Escrevo tudo o que me faz reler
em cada verso de canções azuis,
a natureza de um real Monet
e a tua ausência, que inda me seduz.

Pois foi por ti que me guiei no escuro,
e se é verdade que inda te procuro
é porque vives, bem no fundo, em mim.

Se nesta febre de viver aceso
eu me encontrar a ti, eterno e preso,
é que cheguei por onde outrora vim.


Tua casa

Primeiro o muro alto,
depois as gelosias.
Então as gárgulas de pedra,
a aldrava,
a porta.
Mísulas queimando a noite
com seus cinábrios vermelhos
a despertar o verde
musgo do vestíbulo.
Até entrar em tua casa,
o sentimento novo
de que se trata de um antigo casarão
que eu supunha conhecer.
Dentro da casa descubro teus seios
e as pedras lavradas em estilo gótico,
com ogivas rosáceas entalhadas.
Respiro na relva
o cheiro de bicho caçado
- e a casa se enche
de interiores.


O baiano Henrique Wagner é poeta e contista, e faz jornalismo cultural, escrevendo sobre atividades várias, como cinema, música erudita, literatura, artes visuais.
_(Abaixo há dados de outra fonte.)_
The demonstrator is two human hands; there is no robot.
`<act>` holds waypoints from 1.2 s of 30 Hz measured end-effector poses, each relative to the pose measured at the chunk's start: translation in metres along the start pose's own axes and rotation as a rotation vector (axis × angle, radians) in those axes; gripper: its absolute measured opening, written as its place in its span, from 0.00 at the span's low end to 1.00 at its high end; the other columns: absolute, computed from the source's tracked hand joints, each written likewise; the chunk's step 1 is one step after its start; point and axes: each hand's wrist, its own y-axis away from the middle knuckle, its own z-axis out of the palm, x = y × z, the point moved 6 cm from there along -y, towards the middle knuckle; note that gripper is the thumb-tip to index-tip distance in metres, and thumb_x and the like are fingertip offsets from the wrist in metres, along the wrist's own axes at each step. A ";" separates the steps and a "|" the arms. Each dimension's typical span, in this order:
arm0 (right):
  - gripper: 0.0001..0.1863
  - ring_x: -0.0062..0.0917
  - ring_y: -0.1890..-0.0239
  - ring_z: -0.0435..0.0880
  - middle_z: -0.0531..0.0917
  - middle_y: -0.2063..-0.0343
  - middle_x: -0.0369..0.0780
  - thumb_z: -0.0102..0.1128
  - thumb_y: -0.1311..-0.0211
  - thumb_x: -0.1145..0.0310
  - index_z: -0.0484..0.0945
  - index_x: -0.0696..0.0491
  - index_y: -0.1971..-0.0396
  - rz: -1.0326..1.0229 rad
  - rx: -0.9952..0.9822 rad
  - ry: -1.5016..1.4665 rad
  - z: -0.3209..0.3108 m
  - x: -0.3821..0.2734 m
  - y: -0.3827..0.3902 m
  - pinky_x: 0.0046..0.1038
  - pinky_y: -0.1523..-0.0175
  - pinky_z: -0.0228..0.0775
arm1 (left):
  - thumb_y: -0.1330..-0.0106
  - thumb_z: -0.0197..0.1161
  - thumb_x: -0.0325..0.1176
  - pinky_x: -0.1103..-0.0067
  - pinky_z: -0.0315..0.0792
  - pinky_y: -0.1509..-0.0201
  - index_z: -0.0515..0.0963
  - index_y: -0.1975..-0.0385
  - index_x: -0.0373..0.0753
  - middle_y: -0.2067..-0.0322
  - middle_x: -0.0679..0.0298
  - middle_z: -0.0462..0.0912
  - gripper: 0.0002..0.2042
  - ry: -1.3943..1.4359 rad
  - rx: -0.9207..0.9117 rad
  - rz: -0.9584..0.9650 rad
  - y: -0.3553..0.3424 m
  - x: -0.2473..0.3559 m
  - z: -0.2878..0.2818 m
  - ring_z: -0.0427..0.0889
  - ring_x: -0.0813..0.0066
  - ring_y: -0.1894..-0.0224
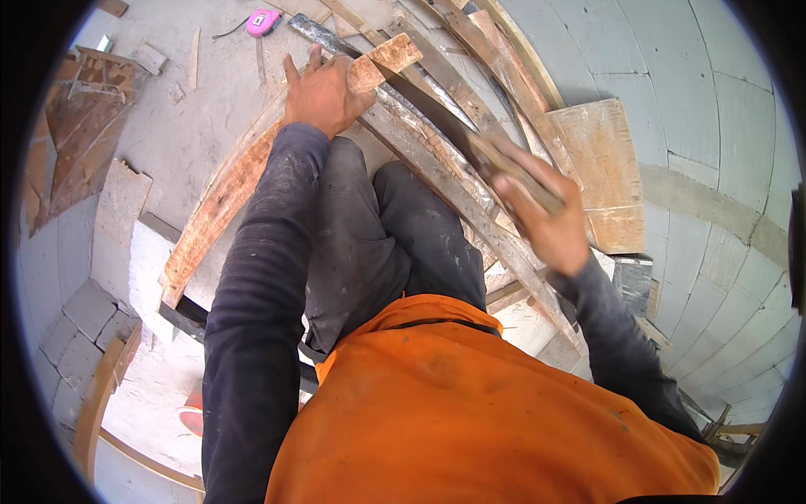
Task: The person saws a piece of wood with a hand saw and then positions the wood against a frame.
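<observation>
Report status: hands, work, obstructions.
Left hand on board. Right hand gripping saw, blurred. Saw at board's far end, near left hand. Planks close on both sides of saw.

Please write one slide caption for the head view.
Left hand on a long reddish-brown wooden plank; right hand gripping a blurred, dark-bladed, wooden-handled saw-like tool.

Bright, soft light, floor [155, 399] lower left near washed out; right hand [550, 220] and wooden handle [522, 175] motion-blurred; fisheye bends block wall [697, 92]
</observation>
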 end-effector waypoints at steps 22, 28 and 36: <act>0.26 0.39 0.33 0.82 0.84 0.38 0.52 0.69 0.27 0.56 0.81 0.52 0.35 -0.132 0.015 -0.007 0.071 0.051 -0.108 0.38 0.27 0.69 | 0.41 0.73 0.57 0.39 0.40 0.17 0.79 0.36 0.35 0.37 0.48 0.83 0.38 0.040 0.037 0.014 -0.007 0.007 -0.002 0.66 0.46 0.22; 0.25 0.35 0.32 0.81 0.85 0.38 0.51 0.68 0.26 0.63 0.80 0.52 0.32 -0.032 0.019 -0.139 0.010 0.052 0.020 0.34 0.28 0.69 | 0.42 0.74 0.56 0.41 0.43 0.17 0.79 0.36 0.36 0.35 0.51 0.82 0.38 0.017 0.009 -0.001 -0.001 0.003 -0.004 0.66 0.45 0.22; 0.27 0.41 0.32 0.82 0.84 0.37 0.50 0.70 0.30 0.61 0.81 0.52 0.34 -0.157 0.074 -0.197 0.072 0.062 -0.089 0.33 0.27 0.67 | 0.43 0.75 0.57 0.40 0.42 0.18 0.79 0.35 0.37 0.30 0.53 0.78 0.39 0.031 -0.014 0.062 -0.006 0.007 0.005 0.64 0.44 0.21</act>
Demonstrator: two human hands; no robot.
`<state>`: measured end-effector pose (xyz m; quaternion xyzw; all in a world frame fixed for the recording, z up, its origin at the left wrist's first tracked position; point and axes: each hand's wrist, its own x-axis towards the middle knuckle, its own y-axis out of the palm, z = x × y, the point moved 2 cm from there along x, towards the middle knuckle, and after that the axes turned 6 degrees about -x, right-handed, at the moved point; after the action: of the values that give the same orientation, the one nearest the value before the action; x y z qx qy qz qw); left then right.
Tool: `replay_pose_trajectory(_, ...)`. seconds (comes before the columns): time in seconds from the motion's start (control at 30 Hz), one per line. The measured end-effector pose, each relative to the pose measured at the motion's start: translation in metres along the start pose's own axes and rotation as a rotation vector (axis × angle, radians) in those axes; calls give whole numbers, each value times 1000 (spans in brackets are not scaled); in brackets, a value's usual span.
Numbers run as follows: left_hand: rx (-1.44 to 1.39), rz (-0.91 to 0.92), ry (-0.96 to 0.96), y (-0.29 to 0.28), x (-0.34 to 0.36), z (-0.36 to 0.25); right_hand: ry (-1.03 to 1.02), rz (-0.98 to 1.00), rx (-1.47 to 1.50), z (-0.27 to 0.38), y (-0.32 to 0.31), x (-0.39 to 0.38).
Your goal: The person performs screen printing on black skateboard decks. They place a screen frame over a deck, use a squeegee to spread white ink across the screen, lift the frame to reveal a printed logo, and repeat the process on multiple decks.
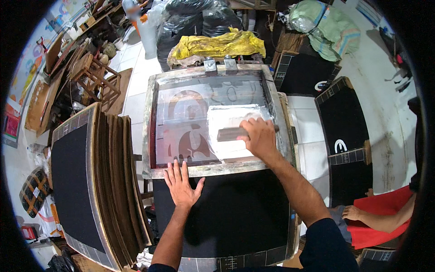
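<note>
A wooden-framed printing screen [181, 118] lies over a black-covered board [235, 213], held at its far edge by two metal clamps [220, 66]. White ink [235, 113] is spread thickly over the mesh's right half. My right hand [259, 136] is closed round the grip of a squeegee [229, 133] that stands in this ink; its blade is hidden. Flat on the frame's near left edge rests my left hand [183, 183], fingers spread, holding nothing. Darker rounded shapes show in the mesh to the left of the ink.
A thick stack of black-topped boards [72, 172] stands at left. More black boards [346, 122], some with white prints, lie at right. Another person's hand [355, 212] is near red cloth [385, 208]. Yellow cloth [219, 44] and black bags [199, 22] sit behind the screen.
</note>
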<state>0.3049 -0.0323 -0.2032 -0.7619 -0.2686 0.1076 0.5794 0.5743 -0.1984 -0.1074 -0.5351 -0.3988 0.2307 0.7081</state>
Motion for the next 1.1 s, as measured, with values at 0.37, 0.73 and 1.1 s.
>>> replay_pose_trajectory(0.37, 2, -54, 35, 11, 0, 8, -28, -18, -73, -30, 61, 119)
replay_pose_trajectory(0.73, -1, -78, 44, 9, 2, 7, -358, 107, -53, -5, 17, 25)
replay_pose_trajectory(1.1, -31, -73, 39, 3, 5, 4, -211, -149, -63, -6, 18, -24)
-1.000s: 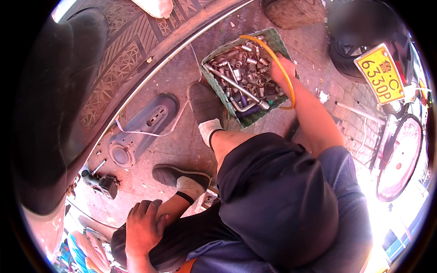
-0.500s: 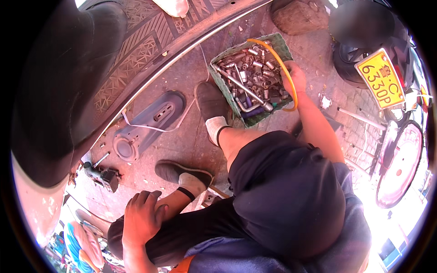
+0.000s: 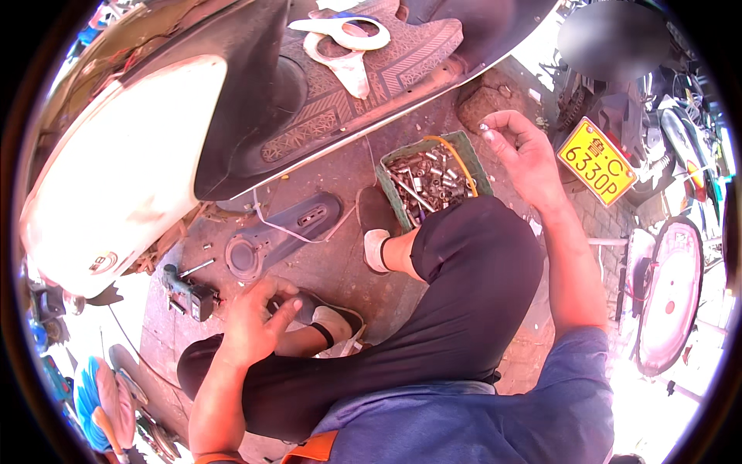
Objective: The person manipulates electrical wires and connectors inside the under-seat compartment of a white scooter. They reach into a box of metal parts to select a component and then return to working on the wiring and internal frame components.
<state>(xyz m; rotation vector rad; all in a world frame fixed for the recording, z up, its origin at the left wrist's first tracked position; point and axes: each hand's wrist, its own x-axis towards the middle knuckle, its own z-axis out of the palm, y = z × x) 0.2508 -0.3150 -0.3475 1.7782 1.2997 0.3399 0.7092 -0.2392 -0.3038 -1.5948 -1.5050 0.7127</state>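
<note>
My right hand [image 3: 531,161] is raised beyond the basket's right side, with thumb and forefinger pinched on a small shiny metal piece [image 3: 485,127], too small to name exactly. Below and to its left, a green basket [image 3: 483,176] on the ground holds many metal sockets [image 3: 437,175], a long-handled wrench and an orange hose-like handle [image 3: 461,164]. My left hand [image 3: 259,319] hovers over my left shin, its fingers loosely curled, the thumb apart and nothing visible in it. Left of that hand, a dark power tool [image 3: 192,295] with a metal rod lies on the ground.
A white scooter [image 3: 131,162] fills the upper left, with white ring-shaped parts [image 3: 352,69] on its footboard. A long grey cover [image 3: 286,232] lies on the paving under a pale strap. To the right are a yellow plate [image 3: 597,161] on a vehicle and a round pinkish disc [image 3: 671,298].
My right hand has come up out of the basket and now pinches a small metal piece. My left hand has shifted slightly up and right. The view has swung, showing more of the scooter.
</note>
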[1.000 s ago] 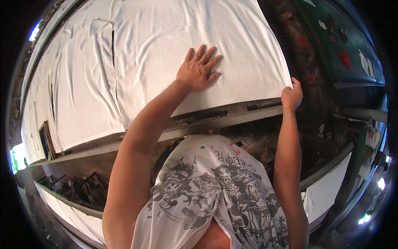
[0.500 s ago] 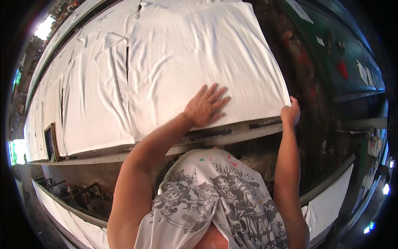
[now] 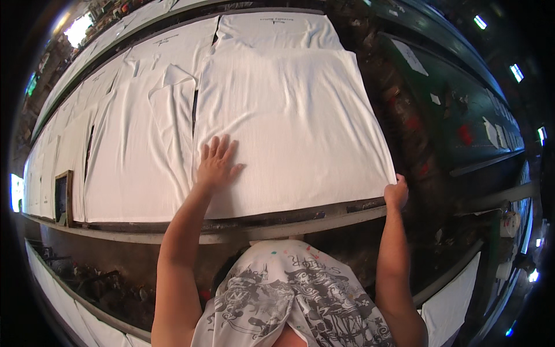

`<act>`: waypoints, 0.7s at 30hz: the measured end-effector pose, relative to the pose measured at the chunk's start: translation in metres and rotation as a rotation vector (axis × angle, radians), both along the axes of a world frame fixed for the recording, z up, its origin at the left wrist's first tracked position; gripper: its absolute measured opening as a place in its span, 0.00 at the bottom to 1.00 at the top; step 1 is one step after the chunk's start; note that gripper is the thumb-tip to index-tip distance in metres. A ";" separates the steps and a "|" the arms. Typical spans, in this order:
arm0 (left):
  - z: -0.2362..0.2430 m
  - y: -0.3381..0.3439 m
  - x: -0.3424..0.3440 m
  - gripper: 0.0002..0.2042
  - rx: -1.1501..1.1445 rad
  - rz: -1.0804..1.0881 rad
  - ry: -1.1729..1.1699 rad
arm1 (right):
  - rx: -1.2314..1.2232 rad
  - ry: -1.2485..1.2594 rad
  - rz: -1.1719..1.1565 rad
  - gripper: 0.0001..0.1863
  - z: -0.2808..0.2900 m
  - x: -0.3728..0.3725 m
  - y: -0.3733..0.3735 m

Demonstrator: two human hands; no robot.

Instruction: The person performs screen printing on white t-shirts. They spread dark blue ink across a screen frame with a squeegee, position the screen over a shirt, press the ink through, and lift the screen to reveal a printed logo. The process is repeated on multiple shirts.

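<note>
A large white cloth (image 3: pixel 289 133) lies spread over the long table in front of me, with soft wrinkles across it. My left hand (image 3: pixel 217 164) rests flat on its left part, fingers spread. At the cloth's near right corner, my right hand (image 3: pixel 396 193) is closed with the edge pinched in its fingers. Beyond the far edge of this cloth shows another white piece with small dark print (image 3: pixel 277 29). To the left lies a neighbouring white cloth (image 3: pixel 139 150), with a folded-over flap (image 3: pixel 173 87) and creases.
A small wooden frame (image 3: pixel 65 198) stands at the table's left end. The table's near rail (image 3: pixel 324 225) runs just before my body. Off to the right is a dark green table (image 3: pixel 445 98) with scraps on it. More white cloths (image 3: pixel 454 301) lie behind me on both sides.
My left hand has slid left across the cloth, from near its middle to its left part. My right hand keeps hold of the corner. The view has shifted, showing more of the far side.
</note>
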State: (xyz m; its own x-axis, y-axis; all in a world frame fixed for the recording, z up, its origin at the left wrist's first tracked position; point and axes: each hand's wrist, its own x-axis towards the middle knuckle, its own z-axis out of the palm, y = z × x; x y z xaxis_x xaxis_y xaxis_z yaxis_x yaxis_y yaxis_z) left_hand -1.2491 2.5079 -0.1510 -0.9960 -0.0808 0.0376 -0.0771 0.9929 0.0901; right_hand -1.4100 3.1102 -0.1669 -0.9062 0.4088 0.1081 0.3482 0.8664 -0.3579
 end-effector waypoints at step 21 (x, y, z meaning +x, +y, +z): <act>0.006 0.084 0.028 0.45 0.091 0.075 0.051 | 0.196 0.298 0.948 0.48 0.055 -0.026 -0.231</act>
State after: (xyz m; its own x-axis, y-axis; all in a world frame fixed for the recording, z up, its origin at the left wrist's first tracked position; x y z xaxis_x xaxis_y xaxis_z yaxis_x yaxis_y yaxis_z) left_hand -1.2208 2.5924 -0.1451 -0.9840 -0.1607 0.0776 -0.1441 0.9720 0.1856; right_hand -1.4356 2.8793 -0.1121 -0.7732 -0.5143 0.3710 -0.5941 0.7922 -0.1399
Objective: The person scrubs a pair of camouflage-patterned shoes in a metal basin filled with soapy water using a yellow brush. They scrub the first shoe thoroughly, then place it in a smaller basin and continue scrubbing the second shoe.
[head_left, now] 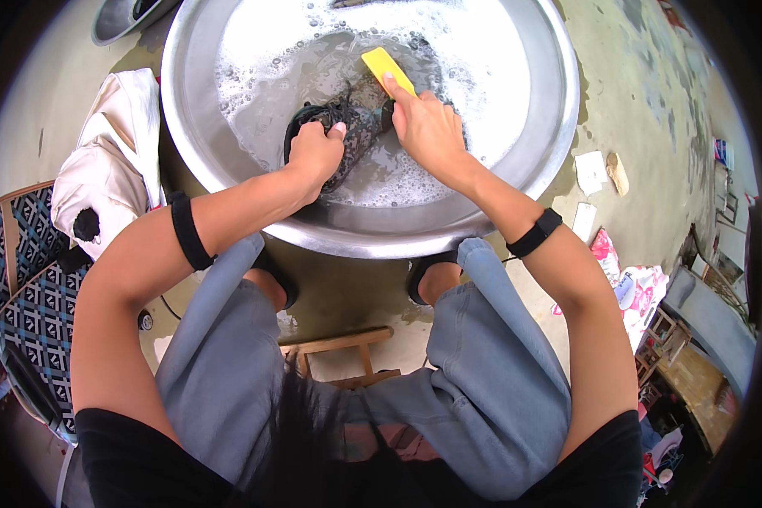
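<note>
The left hand (pixel 316 152) has its grip clenched around the near end of a dark, wet shoe (pixel 347 127), fingers wrapped over it and the thumb lying on top, pinning it down in soapy water. Just beside it, on the far right of that grip, the right hand (pixel 427 127) is grasping a yellow brush (pixel 385 68), the forefinger stretched along the brush's back and its far end sticking out beyond the fingertips; the brush rests against the shoe's upper end, so both hands meet over the same shoe with only a small gap between them. The shoe lies tilted in the middle of a wide metal basin (pixel 533 169), half sunk in grey water, with white foam (pixel 474 51) spread beyond and to the right of the right grip. Each forearm carries a black band (pixel 186 230) below the elbow. Nearer than the grips, the person's knees in pale blue jeans (pixel 483 364) flank a small wooden stool (pixel 343 351). Well to the left of the left grip a cream bag (pixel 114 161) lies on the concrete floor (pixel 643 110), and beyond it sits a second, smaller basin (pixel 118 21).
</note>
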Tool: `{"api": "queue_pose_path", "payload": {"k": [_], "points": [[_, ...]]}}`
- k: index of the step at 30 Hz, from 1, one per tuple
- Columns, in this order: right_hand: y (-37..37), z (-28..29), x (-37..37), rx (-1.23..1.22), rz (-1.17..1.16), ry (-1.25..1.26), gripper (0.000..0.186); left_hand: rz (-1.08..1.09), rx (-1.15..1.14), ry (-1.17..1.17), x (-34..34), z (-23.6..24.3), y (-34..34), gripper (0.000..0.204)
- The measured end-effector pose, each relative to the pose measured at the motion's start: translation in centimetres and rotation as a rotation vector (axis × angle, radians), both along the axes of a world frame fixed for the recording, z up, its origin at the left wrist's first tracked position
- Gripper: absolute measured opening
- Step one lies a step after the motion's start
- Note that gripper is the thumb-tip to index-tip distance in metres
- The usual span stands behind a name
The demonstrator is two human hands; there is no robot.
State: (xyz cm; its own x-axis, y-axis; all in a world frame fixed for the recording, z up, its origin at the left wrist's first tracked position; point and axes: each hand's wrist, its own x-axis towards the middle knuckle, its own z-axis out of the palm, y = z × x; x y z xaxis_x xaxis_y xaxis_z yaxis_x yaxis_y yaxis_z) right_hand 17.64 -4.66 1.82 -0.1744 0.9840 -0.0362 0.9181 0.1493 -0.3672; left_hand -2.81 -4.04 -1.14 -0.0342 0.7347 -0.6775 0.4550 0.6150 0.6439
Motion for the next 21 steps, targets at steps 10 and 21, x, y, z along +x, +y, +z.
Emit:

Publicou os livros de poemas O grande Pássaro (1996) e As horas do Mundo (2001), este pelo Selo Letras da Bahia. Em 2005 lançou o livreto A linguagem como estética do pensamento, ensaio sobre a filosofia da linguagem em Lacan, a partir de Wittgenstein. O livro foi editado pelas Edições Paideuma. Nasceu em Salvador, Bahia, ao dia 16 de maio de 1977. Atualmente assina duas colunas sobre arte no site www.expoart.com.br Autodidata, diz que sua formação tem sido a leitura dos clássicos e a convivência com os anônimos personagens da vida cotidiana.